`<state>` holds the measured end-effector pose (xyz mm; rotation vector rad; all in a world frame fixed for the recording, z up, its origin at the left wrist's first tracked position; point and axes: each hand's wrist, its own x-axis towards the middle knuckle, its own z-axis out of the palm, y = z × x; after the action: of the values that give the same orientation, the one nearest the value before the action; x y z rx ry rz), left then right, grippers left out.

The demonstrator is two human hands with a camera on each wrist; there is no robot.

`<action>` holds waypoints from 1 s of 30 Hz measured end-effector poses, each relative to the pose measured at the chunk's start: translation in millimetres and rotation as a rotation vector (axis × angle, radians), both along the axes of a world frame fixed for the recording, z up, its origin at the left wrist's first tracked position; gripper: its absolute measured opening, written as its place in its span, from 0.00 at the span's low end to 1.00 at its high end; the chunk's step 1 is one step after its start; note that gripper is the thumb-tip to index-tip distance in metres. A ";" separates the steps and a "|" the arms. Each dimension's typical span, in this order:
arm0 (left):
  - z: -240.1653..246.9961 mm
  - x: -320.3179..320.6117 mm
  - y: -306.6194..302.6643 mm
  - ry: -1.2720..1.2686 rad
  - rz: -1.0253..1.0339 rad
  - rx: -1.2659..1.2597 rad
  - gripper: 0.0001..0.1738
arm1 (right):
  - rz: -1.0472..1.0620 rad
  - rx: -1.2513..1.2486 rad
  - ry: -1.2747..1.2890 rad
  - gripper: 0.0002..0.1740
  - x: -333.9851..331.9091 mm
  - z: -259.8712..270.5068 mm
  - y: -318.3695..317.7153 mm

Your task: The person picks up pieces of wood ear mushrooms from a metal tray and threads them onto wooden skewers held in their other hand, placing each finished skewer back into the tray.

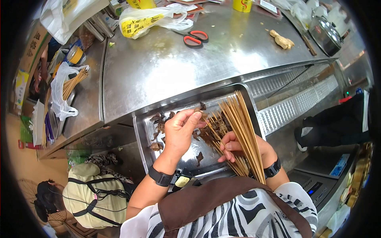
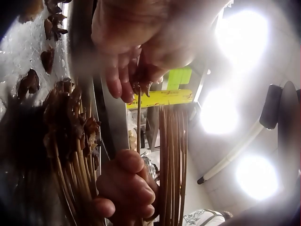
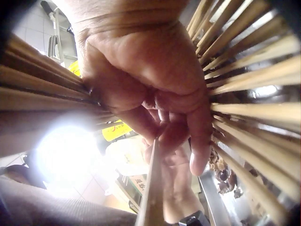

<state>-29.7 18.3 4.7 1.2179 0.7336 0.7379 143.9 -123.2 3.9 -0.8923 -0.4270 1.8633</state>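
Left hand (image 1: 180,133) pinches a dark piece (image 2: 142,79) at its fingertips, over the tray (image 1: 188,151). In the left wrist view the piece sits at the tip of one skewer (image 2: 138,122), right under the fingers (image 2: 115,84). Right hand (image 1: 234,147) is clenched round a bundle of skewers (image 1: 243,127) that fans toward 12 o'clock. The loaded ones are at 9 o'clock of the bare ones. Loose pieces (image 1: 158,119) lie in the tray at 10 o'clock of the left hand. The tray sits below the counter (image 1: 178,59) edge, on its 6 o'clock side. Scissors (image 1: 194,38) are at 12 o'clock, well apart.

Likely risks:
- The skewer tip is close to the fingertips, so a hard push could prick them.
- The piece looks thin, so it could tear or slip off and drop outside the tray.
- The bundle is splayed, so a loosened grip could let skewers slide out.
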 end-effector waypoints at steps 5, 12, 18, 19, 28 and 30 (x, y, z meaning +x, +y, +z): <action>-1.7 2.3 0.1 -0.005 0.011 -0.017 0.13 | 0.006 -0.010 -0.025 0.07 0.4 2.8 -0.5; -14.7 -4.4 5.9 0.041 0.071 0.103 0.12 | 0.168 0.094 -0.021 0.12 0.2 -25.3 2.2; 12.5 13.0 -3.0 0.075 0.221 0.017 0.03 | 0.091 0.260 0.018 0.11 1.4 -17.7 -0.1; 6.4 10.3 2.8 0.072 0.218 0.027 0.03 | 0.100 0.243 0.026 0.11 1.2 -16.8 0.0; -25.4 -4.4 16.8 0.080 0.073 -0.074 0.11 | 0.098 0.145 0.002 0.13 0.9 -6.2 -2.6; -20.0 -3.5 16.3 0.078 0.059 -0.093 0.11 | 0.089 0.179 0.002 0.13 0.5 -14.2 -1.7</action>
<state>-33.1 34.7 -15.3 1.1498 0.8625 0.7004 144.5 -124.8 -10.3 -0.7613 -0.6308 1.8733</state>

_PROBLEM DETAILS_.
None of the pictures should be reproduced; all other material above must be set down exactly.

_RESPONSE TO THE EXERCISE_.
`<state>` holds the measured end-effector pose (xyz mm; rotation vector rad; all in a world frame fixed for the recording, z up, its origin at the left wrist's first tracked position; point and axes: each hand's wrist, its own x-axis towards the middle knuckle, its own z-axis out of the palm, y = z × x; after the action: of the values that give the same orientation, the one nearest the value before the action; x y z rx ry rz), left then right, grippers left out.

The demonstrator is two human hands with a camera on each wrist; there is no robot.

`<action>` holds waypoints from 1 s of 30 Hz measured end-effector poses, each relative to the pose measured at the chunk's start: translation in millimetres and rotation as a rotation vector (axis × angle, radians), both along the axes of a world frame fixed for the recording, z up, its origin at the left wrist's first tracked position; gripper: its absolute measured opening, written as its place in its span, from 0.00 at the span's low end to 1.00 at its high end; the chunk's step 1 is one step after its start; note that gripper is the thumb-tip to index-tip distance in metres. A ";" separates the steps and a "|" the arms. Each dimension's typical span, in this order:
arm0 (left):
  - z: -240.1653..246.9961 mm
  - x: -320.3179..320.6117 mm
  - y: -306.6194..302.6643 mm
  - ry: -1.2720..1.2686 rad
  - rz: -1.0253..1.0339 rad
  - rx: -1.2659..1.2597 rad
  - gripper: 0.0001..0.1738
arm1 (right):
  - rz: -1.0472..1.0620 rad
  - rx: -1.2513..1.2486 rad
  - ry: -1.2747..1.2890 rad
  - gripper: 0.0002..0.1740
  - x: -333.9851..331.9091 mm
  - z: -259.8712..270.5068 mm
  - y: -318.3695..317.7153 mm

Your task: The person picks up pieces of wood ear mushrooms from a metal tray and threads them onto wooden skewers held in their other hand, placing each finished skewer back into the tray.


<state>-29.7 18.3 4.7 1.2179 0.7336 0.7379 143.9 -123.2 3.9 -0.8923 -0.4270 1.8633</state>
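Left hand (image 1: 180,133) pinches a dark piece (image 2: 142,79) at its fingertips, over the tray (image 1: 188,151). In the left wrist view the piece sits at the tip of one skewer (image 2: 138,122), right under the fingers (image 2: 115,84). Right hand (image 1: 234,147) is clenched round a bundle of skewers (image 1: 243,127) that fans toward 12 o'clock. The loaded ones are at 9 o'clock of the bare ones. Loose pieces (image 1: 158,119) lie in the tray at 10 o'clock of the left hand. The tray sits below the counter (image 1: 178,59) edge, on its 6 o'clock side. Scissors (image 1: 194,38) are at 12 o'clock, well apart.

Likely risks:
- The skewer tip is close to the fingertips, so a hard push could prick them.
- The piece looks thin, so it could tear or slip off and drop outside the tray.
- The bundle is splayed, so a loosened grip could let skewers slide out.
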 end-effector waypoints at steps 5, 12, 18, 19, 28 and 30 (x, y, z meaning +x, +y, +z): <action>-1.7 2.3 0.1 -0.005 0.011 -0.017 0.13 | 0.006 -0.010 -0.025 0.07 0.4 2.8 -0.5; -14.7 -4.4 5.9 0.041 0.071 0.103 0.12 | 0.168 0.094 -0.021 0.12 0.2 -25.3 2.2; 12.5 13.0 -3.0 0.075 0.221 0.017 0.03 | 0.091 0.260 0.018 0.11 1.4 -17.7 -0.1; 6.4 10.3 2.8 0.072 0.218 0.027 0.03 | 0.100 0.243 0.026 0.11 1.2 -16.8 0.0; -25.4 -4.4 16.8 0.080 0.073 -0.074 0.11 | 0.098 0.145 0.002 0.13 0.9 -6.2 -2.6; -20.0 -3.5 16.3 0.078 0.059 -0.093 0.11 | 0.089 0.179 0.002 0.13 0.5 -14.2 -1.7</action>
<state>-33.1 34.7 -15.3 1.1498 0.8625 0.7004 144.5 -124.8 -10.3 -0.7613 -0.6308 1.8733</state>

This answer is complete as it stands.